Can a single typeface family express such a wide emotional range? That was the idea behind Akapito.

Akapito is a variable typeface that adjusts its parameters based on the intensity of emotion. Its reverse contrast helps bridge visual and semantic opposites. The typeface supports Latin, Cyrillic, and Hebrew scripts.

During the course, we only managed to scratch the surface of this design-space “cube.” And yet, even these initial results demonstrate how diverse the tasks are that Akapito can handle. It can be reserved or expressive, almost invisible or the life of the party.
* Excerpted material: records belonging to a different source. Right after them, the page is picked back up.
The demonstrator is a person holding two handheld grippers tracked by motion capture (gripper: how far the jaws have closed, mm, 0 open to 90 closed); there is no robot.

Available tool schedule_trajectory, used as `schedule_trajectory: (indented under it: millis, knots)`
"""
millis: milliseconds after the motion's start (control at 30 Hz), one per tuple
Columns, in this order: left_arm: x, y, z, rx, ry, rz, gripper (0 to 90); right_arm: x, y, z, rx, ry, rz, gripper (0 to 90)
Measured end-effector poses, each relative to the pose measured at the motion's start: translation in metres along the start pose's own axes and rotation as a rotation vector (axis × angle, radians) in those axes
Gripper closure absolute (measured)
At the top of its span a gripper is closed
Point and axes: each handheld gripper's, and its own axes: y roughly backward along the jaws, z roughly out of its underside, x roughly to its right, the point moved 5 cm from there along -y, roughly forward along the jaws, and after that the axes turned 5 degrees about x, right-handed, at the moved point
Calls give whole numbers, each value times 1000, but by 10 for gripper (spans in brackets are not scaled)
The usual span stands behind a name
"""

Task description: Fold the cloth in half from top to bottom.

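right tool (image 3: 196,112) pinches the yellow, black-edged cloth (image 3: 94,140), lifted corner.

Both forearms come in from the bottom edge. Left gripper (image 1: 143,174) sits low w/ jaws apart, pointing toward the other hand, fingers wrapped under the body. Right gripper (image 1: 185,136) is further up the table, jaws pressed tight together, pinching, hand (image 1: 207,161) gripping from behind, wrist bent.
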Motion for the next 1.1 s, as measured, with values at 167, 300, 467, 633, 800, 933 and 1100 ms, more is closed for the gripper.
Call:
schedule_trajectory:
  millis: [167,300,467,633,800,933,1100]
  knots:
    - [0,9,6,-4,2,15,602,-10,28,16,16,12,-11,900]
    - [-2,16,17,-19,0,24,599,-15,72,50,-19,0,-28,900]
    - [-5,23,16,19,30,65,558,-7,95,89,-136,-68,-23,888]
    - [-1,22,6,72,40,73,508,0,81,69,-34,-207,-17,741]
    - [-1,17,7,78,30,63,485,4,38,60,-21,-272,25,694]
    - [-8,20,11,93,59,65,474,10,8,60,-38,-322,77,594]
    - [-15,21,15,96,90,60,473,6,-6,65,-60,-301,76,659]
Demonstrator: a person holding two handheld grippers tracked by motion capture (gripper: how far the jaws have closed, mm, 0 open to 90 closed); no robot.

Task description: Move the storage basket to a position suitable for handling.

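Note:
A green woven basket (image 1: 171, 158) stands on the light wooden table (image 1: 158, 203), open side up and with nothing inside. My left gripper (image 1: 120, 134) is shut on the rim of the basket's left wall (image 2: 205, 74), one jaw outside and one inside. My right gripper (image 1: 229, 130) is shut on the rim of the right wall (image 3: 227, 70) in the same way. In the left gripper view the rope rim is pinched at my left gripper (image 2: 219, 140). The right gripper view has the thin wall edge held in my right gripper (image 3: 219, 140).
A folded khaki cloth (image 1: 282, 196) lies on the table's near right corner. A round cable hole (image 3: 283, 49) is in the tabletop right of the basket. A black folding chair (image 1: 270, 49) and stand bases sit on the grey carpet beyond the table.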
A trial license is available on the website.

Dmitrii Pilikov

Typeface: Orienteer

Orienteer is a typeface that pretends to be purely utilitarian. It begins as a strict sans serif, designed for digital maps: with open apertures, stable forms, and sober tracking. It reads well at any scale and resists the quirks of SDF rendering. But beneath this surface-level functionality lies a quiet rebellion—a desire to be expressive, not just useful. That’s where the italic comes in: not service-oriented, but alive. The forms start to lean, the lines begin to flow, and the utilitarian shell begins to crack. Orienteer was made for navigation, but it turned out to work just as well in text, interfaces, and even branding—wherever clarity needs a voice.

Anton Popov

Typeface: Straat Sans

Straat Sans is a humanist sans-serif, shaped by close observation of the typographic landscape in the Netherlands and inspired by the classical work of Johnston and Frutiger. Its Regular weight is based on the Dutch typographic standard NEN 3225.

The typeface was designed as a variable system with clear logic and a broad range of weights. From the beginning, I imagined it typesetting a large catalogue or encyclopedia—neutral, composed, designed to serve the text.

Natalia Tikhonova

Typeface: Boodka

Boodka is a display typeface inspired by John Baskerville’s transitional serif designs and Fenic by Aldo Novarese. The initial concept was developed during a summer 2 week course of Type Design Workshop, and later refined during TDW Pro.

Over the course of seven months, I enhanced the Regular weight and added a Bold version. With its narrow proportions and high contrast, Boodka is well-suited for headlines and short large-format texts. It would also be a great tool for branding.